Vinicio Capossela ci concia per le feste
Il solito grande Vinicio maestro di musica e di emozioni gioca a fare il menestrello di un Natale senza tempo.
All’Atlantico la data romana del tour invernale del cantautore
Roma, 18 Dicembre 2024
«Grazia a tutti». Con queste parole frutto di una svista poetica Vinicio Capossela saluta tutti all’incedere del Natale. L’occasione è un concerto romano, nella location dell’Atlantico che conferma tutte le perplessità di una struttura che andrebbe migliorata sia dal punto di vista acustico che dell’accoglienza e che negli anni ha visto calcare il suo palco tanti artisti italiani e internazionali.
Eppure in questo caso aveva il mood giusto per lo spettacolo messo in piedi da Capossela. Sciustenfest, neologismo italo-tedesco che nei ricordi di Vinicio bambino era la parola del padre, emigrato italiano in Germania, che provava in modo maccheronico a spiegare al figlio questa festa tipica del Nord Europa. Una fiera, dove alle giostre circensi si aggiungevano luci colorate, musica festaiola e danzante, che non faceva troppo caso ai virtuosismi, cibo scadente che combatteva il freddo, ma tanta allegria e serenità come ogni cosa che rivanghiamo dal passato.
Capossela si presenta con una band vestita di colori, a mo’ di una sgangherata ‘Sgt. Pepper’ di beatlesiana memoria, e inizia uno spettacolo in cui rivisita il suo repertorio arrangiato per l’occasione, in modo tzigano, per certi aspetti ricordando anche il miglior Bregovic. Rivisita classici di Natale come ‘Bianco Natale’ (‘White Christmas’), ‘Campanelle’ (‘Jingle Bells’), ‘Santo Nicola È Arrivato in Città’ (‘Santa Claus Is Coming to Town’) e ‘Charlie’ (‘Christmas Card from Minneapolis’). Brani destrutturati, rivoltati e stravolti dal talento quasi fuori gestione dell’artista italiano.
A metà spettacolo, circondato dalla sua maschera, si ferma a raccontare la storia del Santo Nicola (Santa Claus), i suoi desiderata e i nostri.

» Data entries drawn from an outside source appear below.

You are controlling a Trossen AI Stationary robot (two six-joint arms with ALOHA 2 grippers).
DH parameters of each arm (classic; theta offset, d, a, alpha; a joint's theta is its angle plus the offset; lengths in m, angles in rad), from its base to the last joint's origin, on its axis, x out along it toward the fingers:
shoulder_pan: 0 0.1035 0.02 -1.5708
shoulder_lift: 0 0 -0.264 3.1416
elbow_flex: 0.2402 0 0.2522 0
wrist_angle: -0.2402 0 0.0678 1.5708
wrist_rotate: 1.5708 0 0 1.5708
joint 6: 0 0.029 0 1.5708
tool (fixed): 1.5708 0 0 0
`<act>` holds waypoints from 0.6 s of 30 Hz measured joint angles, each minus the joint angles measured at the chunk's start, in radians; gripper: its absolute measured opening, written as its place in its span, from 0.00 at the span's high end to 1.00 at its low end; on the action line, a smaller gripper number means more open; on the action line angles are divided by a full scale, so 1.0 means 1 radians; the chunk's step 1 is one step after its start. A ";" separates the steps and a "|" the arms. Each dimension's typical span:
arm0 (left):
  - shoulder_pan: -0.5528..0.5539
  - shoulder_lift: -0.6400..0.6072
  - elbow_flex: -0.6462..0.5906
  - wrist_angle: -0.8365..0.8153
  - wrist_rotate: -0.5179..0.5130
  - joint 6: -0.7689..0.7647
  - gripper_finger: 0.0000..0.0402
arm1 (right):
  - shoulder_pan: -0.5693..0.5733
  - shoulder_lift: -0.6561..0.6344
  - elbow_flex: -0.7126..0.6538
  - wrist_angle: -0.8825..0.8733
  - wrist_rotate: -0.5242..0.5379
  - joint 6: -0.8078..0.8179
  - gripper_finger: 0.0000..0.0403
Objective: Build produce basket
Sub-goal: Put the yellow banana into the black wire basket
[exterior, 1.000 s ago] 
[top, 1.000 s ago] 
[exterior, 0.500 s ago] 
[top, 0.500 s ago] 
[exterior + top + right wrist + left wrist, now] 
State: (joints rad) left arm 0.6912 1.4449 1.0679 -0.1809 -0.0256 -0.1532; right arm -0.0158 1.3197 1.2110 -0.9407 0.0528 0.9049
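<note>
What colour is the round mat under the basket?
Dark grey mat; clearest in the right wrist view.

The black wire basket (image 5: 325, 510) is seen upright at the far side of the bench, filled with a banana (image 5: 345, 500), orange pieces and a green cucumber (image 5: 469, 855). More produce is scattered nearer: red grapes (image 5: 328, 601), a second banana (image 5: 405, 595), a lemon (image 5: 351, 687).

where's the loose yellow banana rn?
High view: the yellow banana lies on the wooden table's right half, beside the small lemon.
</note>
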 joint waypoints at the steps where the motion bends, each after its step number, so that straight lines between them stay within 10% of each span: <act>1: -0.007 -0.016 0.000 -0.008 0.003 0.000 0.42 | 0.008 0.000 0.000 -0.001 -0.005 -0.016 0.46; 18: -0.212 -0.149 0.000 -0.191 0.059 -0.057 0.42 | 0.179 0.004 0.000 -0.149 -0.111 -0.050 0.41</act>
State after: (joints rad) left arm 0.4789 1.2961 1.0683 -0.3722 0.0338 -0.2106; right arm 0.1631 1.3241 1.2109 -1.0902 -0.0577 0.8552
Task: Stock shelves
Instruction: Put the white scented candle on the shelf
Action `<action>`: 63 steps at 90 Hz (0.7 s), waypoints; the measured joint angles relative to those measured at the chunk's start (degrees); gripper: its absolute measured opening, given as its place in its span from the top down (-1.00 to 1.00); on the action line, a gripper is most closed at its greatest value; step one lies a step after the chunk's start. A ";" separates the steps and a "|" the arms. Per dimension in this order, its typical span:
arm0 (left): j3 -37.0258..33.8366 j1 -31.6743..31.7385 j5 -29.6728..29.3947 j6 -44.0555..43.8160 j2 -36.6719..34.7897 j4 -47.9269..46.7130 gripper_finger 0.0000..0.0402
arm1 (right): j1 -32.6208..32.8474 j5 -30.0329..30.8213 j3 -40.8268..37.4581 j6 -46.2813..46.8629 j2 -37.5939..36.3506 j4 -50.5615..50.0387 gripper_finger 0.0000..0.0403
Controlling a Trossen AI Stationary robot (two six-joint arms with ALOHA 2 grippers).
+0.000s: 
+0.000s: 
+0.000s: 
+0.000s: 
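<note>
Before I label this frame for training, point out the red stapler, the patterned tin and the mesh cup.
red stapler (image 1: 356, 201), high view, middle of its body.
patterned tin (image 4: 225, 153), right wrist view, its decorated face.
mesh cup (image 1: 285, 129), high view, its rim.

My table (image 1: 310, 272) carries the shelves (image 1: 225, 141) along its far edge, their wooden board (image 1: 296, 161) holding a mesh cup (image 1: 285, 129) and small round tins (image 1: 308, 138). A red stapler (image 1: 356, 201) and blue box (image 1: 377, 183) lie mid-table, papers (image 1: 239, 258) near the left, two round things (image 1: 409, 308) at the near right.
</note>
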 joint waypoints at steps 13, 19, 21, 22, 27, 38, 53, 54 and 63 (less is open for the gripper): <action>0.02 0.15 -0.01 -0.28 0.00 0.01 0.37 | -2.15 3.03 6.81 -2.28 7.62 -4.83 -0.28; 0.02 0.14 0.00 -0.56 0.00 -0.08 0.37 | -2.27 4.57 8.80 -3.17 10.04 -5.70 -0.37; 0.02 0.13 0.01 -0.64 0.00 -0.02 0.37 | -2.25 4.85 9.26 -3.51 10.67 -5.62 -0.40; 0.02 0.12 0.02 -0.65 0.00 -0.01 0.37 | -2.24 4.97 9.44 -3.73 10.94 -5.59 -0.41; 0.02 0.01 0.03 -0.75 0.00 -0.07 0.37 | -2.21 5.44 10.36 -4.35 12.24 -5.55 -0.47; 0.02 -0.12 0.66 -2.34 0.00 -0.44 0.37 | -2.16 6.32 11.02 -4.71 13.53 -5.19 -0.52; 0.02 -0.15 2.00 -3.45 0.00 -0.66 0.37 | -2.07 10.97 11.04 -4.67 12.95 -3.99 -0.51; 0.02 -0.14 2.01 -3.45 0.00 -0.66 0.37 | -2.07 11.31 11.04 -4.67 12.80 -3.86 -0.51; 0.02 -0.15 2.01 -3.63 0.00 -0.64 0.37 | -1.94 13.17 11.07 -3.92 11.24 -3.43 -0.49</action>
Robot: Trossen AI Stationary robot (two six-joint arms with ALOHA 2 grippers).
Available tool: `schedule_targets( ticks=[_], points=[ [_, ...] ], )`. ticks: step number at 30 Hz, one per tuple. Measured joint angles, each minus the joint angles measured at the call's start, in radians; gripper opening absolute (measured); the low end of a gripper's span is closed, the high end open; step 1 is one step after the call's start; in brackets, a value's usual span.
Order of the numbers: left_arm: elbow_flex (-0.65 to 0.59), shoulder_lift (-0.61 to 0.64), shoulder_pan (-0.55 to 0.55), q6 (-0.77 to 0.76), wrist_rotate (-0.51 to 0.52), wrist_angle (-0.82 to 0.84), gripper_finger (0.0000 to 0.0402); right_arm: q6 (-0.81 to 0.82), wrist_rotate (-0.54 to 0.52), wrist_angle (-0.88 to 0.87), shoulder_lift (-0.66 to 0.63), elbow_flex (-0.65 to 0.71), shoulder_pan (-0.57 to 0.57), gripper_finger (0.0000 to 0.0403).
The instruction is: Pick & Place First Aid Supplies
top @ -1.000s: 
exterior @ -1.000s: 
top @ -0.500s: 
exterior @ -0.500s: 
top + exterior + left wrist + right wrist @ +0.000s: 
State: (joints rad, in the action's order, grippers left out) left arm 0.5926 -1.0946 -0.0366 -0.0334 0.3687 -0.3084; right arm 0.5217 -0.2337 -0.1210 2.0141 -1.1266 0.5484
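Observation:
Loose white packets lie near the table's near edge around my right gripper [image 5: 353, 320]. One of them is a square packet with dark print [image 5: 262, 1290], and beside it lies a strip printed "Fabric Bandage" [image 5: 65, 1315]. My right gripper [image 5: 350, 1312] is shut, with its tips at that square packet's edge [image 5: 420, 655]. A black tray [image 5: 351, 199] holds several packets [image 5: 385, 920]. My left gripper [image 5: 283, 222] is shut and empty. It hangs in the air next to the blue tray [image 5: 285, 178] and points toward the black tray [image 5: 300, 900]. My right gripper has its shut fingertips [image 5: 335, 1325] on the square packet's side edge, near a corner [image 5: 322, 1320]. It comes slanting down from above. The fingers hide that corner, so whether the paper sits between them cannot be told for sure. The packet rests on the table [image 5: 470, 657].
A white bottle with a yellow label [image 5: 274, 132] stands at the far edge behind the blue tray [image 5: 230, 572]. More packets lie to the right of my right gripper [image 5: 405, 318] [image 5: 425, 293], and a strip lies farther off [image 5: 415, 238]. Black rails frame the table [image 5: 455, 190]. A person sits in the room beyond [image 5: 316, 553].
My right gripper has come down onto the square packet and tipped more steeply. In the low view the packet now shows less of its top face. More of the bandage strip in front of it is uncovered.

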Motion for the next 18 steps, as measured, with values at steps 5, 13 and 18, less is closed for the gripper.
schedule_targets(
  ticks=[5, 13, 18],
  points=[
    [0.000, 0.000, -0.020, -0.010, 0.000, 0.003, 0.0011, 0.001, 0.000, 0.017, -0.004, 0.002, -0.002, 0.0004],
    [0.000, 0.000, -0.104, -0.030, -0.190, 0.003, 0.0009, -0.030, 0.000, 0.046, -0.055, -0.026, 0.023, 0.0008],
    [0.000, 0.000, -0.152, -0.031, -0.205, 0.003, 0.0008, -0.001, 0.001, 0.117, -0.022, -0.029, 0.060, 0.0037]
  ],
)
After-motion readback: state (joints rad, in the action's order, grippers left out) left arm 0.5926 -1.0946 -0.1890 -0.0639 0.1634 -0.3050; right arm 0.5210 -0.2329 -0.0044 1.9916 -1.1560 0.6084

Un racconto onirico delle realtà che viviamo, con velati, ma non troppo, riferimenti alle contraddizioni della vita reale e della politica. Con un ammonimento finale: «fate attenzione a ciò che desiderate, perché magari si realizza davvero». Poi pesca a piacimento e sensazione dai suoi classici che per l’occasione ben vestono la serata, riarrangiati per strumenti da strada e non da auditorium. Si alternano, quindi, ‘Voodoo Mambo’, ‘Angelina-Zooma Zooma’ (citazione di Louis Prima) e ‘Marajàh’.
Il primo finale è lasciato a ‘Sciusten Feste n.1965’ e ‘Dankeshön’, pezzi guida e omaggio alla tradizione germanica vissuta da bambino. Ma c’è spazio nel finale anche per il Capossela lirico con due meravigliose versioni pastorali de ‘Il tempo dei Regali’ e ‘Ovunque Proteggi’. Pubblico al solito ammaliato e in visibilio per un artista maestoso, stupendo, che andrebbe celebrato per la sua capacità di fare arte e poesia, sospeso tra antico e moderno, trasformando la bidimensionalità spazio-tempo in qualcosa al di là di ciò che nella quotidianità pensiamo e proviamo.
Le due ore di Vinicio Capossela sono un canto crepuscolare tra una birra e l’altra, che davvero ha pochi uguali nel panorama artistico globale. Vinicio si schernisce quando lo si paragona a Bruce Springsteen che ha calcato i suoi stessi palchi: eppure un fil rouge esiste ed è la capacità di connettersi a ciò che vibra nella nostra anima. A quell’agrodolce che la vita ogni giorno ci porta via a pezzetti e che tocca solo ai grandi artisti far respirare ogni tanto quando arriviamo al limite.
Così è Vinicio, e così è stato ieri sera. Citando il dialogo tra Antonio Capuano e Fabio Schisa in “È Stata la Mano di Dio” di Sorrentino, non «è tutto una cacata». Qualcosa rimane, come Vinicio Capossela e che la “Grazia”, come dice lui, ce lo preservi il più a lungo possibile, in un giro eterno e colorato come le ruote panoramiche, o le giostre dei calci in culo delle fiere di un Nord Europa qualsiasi, del passato di onirico di ognuno di noi.